TASK TO COMPLETE |
What you produce should be an exact transcription of the data, minus any pictures.

________________________________________

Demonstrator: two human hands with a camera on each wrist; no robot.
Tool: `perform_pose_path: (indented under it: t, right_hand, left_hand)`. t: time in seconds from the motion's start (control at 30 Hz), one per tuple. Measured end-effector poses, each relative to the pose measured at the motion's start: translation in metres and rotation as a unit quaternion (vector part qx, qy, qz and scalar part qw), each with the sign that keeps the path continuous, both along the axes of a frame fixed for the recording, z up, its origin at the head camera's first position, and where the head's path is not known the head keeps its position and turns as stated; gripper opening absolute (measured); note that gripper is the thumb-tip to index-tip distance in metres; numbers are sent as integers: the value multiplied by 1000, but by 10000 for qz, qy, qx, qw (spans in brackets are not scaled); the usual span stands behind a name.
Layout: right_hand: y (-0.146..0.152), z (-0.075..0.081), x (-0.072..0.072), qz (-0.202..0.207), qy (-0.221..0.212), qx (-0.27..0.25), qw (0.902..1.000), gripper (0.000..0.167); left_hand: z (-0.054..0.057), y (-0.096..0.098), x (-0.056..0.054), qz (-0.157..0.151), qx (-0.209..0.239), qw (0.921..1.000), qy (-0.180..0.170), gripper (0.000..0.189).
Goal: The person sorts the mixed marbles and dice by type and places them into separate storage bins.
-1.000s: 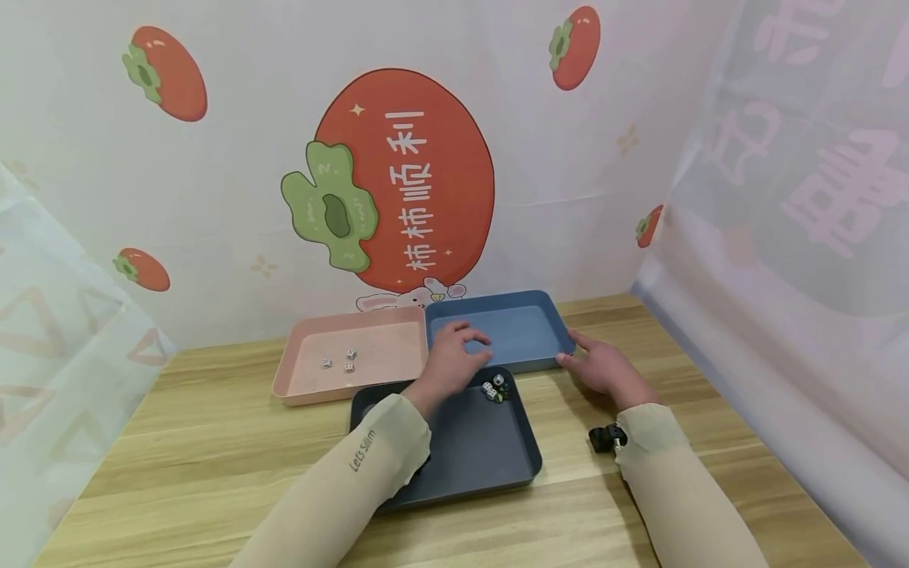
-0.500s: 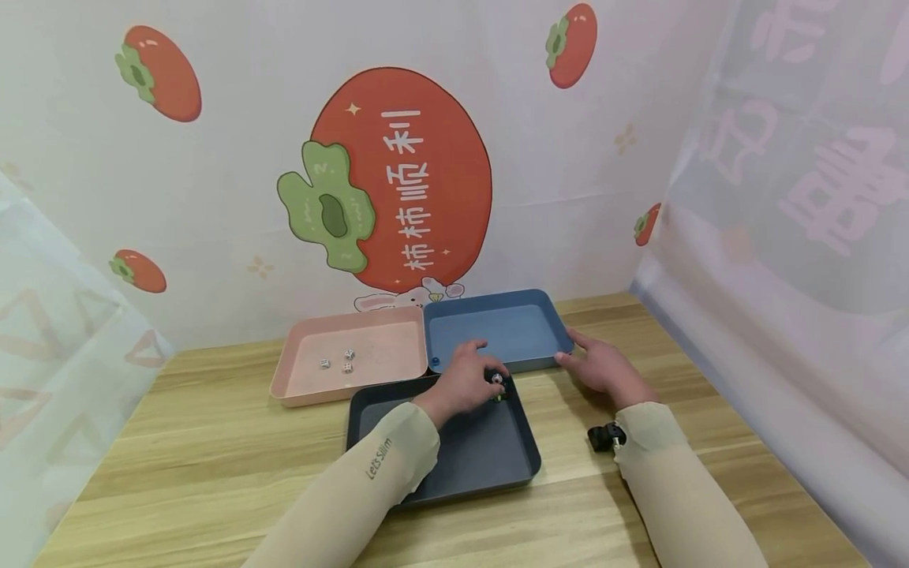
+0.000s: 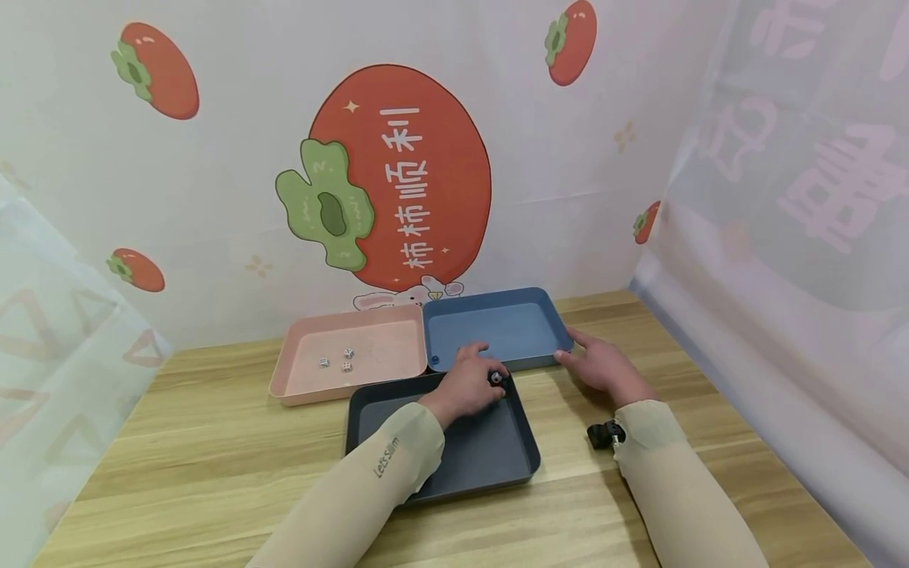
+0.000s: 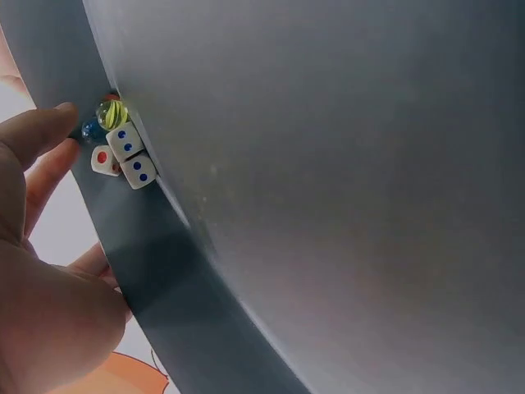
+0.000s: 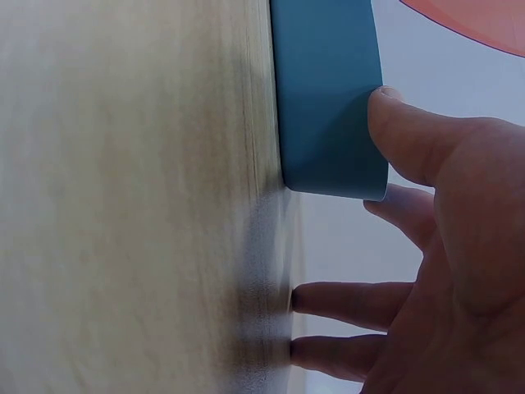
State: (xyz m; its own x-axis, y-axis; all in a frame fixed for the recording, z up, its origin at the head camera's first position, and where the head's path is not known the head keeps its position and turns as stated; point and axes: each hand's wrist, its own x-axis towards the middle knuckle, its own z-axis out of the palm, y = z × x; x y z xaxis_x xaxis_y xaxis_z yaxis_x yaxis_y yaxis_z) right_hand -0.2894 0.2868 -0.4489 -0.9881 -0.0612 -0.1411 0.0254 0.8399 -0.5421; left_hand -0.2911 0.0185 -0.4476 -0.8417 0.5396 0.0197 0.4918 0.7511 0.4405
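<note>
My left hand [image 3: 469, 383] reaches over the far right corner of the dark grey tray [image 3: 483, 461]. In the left wrist view its thumb and a finger come close together right beside a blue marble [image 4: 90, 130]. A yellow-green marble [image 4: 111, 115] and several white dice [image 4: 138, 170] cluster there, with a bit of orange-red partly hidden behind. My right hand [image 3: 602, 365] touches the near right corner of the blue tray [image 3: 514, 322], thumb on the front wall, a finger round the side, other fingers [image 5: 353, 304] straight. A blue marble [image 3: 435, 360] lies in this tray's near left corner.
A pink tray [image 3: 387, 335] holding three dice [image 3: 347, 361] stands left of the blue one, side by side. A small black device [image 3: 604, 435] sits at my right cuff. Behind the wooden table [image 3: 213, 442] hangs a persimmon-print cloth [image 3: 426, 181].
My left hand has moved from over the blue tray down to the dice and marbles in the dark tray. A blue marble now shows in the blue tray. The right hand stays put.
</note>
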Motion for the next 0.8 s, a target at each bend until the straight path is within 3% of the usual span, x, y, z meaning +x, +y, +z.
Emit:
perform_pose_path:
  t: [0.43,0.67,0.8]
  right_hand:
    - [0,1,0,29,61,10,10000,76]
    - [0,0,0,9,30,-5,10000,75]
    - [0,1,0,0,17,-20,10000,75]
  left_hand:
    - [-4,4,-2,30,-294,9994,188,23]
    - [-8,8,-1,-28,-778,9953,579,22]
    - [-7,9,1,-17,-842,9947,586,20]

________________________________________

RESPONSE FOR THIS EXERCISE |
Demonstrator: two human hands with a camera on each wrist; no robot.
Tool: `perform_pose_path: (indented under it: t, right_hand, left_hand)`. t: time in seconds from the motion's start (control at 30 Hz), one per tuple. Measured end-effector poses, each relative to the pose measured at the motion's start: translation in metres and rotation as a unit quaternion (vector part qx, qy, qz and scalar part qw), each with the sign that keeps the path continuous, both along the axes of a frame fixed for the recording, z up, its origin at the head camera's first position, and where the head's path is not known the head keeps its position and turns as stated; gripper opening absolute (measured); note that gripper is the thumb-tip to index-tip distance in metres; numbers are sent as integers: the value multiplied by 1000, but by 10000 for qz, qy, qx, qw (spans in brackets are not scaled); the usual span stands behind a name.
Layout: right_hand: y (-0.146..0.152), z (-0.075..0.081), x (-0.072..0.072), qz (-0.202..0.207), qy (-0.221..0.212), qx (-0.27..0.25), qw (0.902..1.000), gripper (0.000..0.167); left_hand: z (-0.054..0.057), y (-0.096..0.098), x (-0.056..0.054), qz (-0.157..0.151), qx (-0.209..0.239), qw (0.921..1.000), qy (-0.180..0.170), gripper (0.000..0.189).
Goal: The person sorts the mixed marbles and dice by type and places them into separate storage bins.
-1.000s: 
-0.500s: 
+0.000s: 
+0.000s: 
+0.000s: 
State: (xyz m; its own x-axis, y-axis; all in a frame fixed for the recording, z up, its origin at the head camera's first position, and where the head's path is not known the head keeps its position and turns as stated; point and axes: each hand's wrist, its own x-axis towards the middle knuckle, its own z-axis out of the palm, y = z × x; x y z xaxis_x xaxis_y xaxis_z yaxis_x yaxis_y yaxis_z) right_hand -0.2894 0.2868 -0.4489 -0.9881 -0.0612 -0.1411 0.0254 0.8399 -0.5421; left_hand -0.2911 0.0185 -0.4476 -0.8417 0.5396 0.0197 0.4918 0.7511 0.4405
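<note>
My left hand [image 3: 469, 383] reaches over the far right corner of the dark grey tray [image 3: 483, 461]. In the left wrist view its thumb and a finger come close together right beside a blue marble [image 4: 90, 130]. A yellow-green marble [image 4: 111, 115] and several white dice [image 4: 138, 170] cluster there, with a bit of orange-red partly hidden behind. My right hand [image 3: 602, 365] touches the near right corner of the blue tray [image 3: 514, 322], thumb on the front wall, a finger round the side, other fingers [image 5: 353, 304] straight. A blue marble [image 3: 435, 360] lies in this tray's near left corner.
A pink tray [image 3: 387, 335] holding three dice [image 3: 347, 361] stands left of the blue one, side by side. A small black device [image 3: 604, 435] sits at my right cuff. Behind the wooden table [image 3: 213, 442] hangs a persimmon-print cloth [image 3: 426, 181].
My left hand has moved from over the blue tray down to the dice and marbles in the dark tray. A blue marble now shows in the blue tray. The right hand stays put.
</note>
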Motion for the next 0.8 s, a target at each bend until the straight path is within 3% of the usual span, x, y, z meaning +x, +y, +z.
Emit:
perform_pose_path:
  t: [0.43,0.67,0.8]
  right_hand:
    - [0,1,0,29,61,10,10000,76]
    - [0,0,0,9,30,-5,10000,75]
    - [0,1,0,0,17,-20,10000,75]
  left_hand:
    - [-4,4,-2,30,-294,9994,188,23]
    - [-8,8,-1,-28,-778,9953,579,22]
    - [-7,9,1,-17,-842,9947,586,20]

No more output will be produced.